Formative (1500 b.C., to 212 a.C.)
During that long period of seventeen centuries, the Mayas were dedicated
to agriculture, activity that allowed them to establish permanent
population centers, and as a natural consequence, becoming sedentary.
That meant an important development and the base of the later culture.
They constructed platforms and wooden pyramids to raise their temples
and oratories, shortly after starting stone working, as well as
monochrome ceramics; modeling, very rudimentarily, small mud statuettes.
They learned to make metates so necessary to grind maize, the divine
grain, and managed to perfect some stone instruments: axes, hammers,
bars, et cetera. The culture advanced fast and, the most outstanding
settlements were the today called La Victoria, Izapa, Baúl and
Kaminaljuyu. In the meantime, in the central area Uaxactún and Tikal
arise in splendor, that would arrive at their maximum flourishing during
the next period. On the northern part, they founded Dzibilchaltún.
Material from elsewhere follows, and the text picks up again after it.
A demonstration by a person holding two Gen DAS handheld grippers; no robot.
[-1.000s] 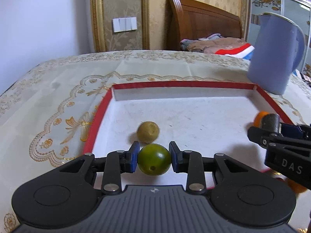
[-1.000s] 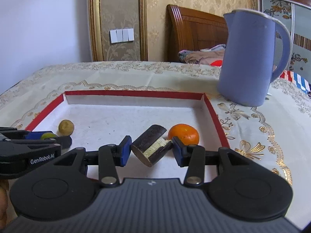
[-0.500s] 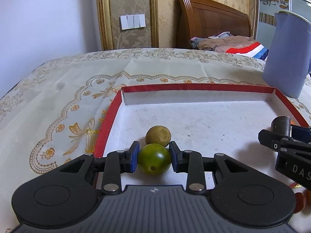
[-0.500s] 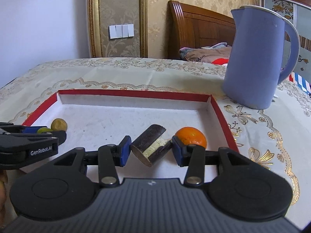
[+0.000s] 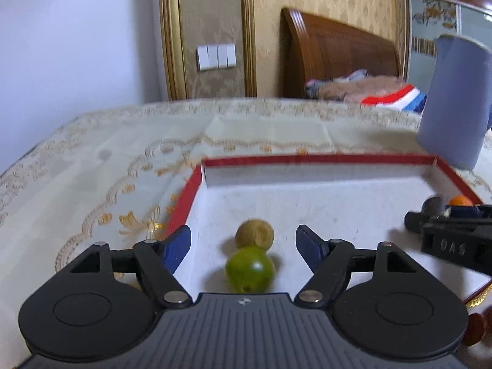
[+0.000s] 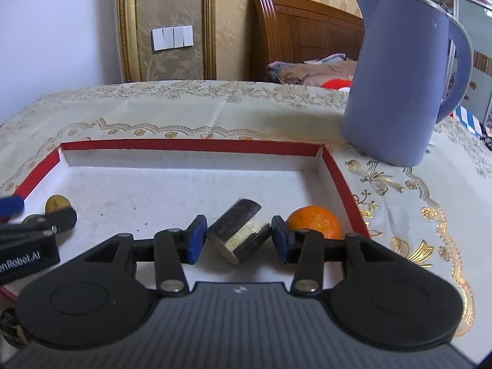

Pre-classic period (202 to 900 a. C.)
The wonderful wake number 29 of Tikal provided the investigators the
exact date in which it was carved, according to the very simple Mayan
numeral system:
The zero was represented with the symbol of a grain, a seed, meaning the
germ of all creation, because according to their mathematics, zero does
not mean nothing, it means the beginning. Number one was represented
with one point; number two, with two points; three, with three points;
four, with four points; five, on one line; six, one point and one line;
and thus until nine; ten, with two parallel lines; fifteen, with three
lines; sixteen, with a point over three lines. The numeration of larger
amounts followed an arithmetic system of positions that is out of this
section’s scope.
This period is, so to speak, the first step towards the high Mayan
civilization, because during it temples were constructed using the false
arc. The gorgeous wakes that now astonish us were carved (many of them
have been stolen) and which show complicated hieroglyphics; samples of
an art that other cultures of the same origin did not know, except for
the use of the vault in the tombs.
In the central area agriculture is perfected to optimal production. The
construction of ceremonial centers surrounded by innumerable human
nuclei begins. A very special theocracy is established, with diverse
degrees and hierarchies. Religious and civilian dignities were created.
Hieroglyphic writing reached unusual height and the Mayas wrote their
history in wakes not yet deciphered completely. They were skilled in
medicine and, mainly, in astronomy, mathematics and chronology. They
perfected the religious cult into a sophisticated art; and they excelled
in mural painting, sculpture, architecture, dance and music. The height
of such an extraordinary culture in the central area, occurred in the
Late Classic period, whereas in the north the development of its
peculiar culture does not begin until the central reaches its apogee.
Classic (292 to 650 a.C.)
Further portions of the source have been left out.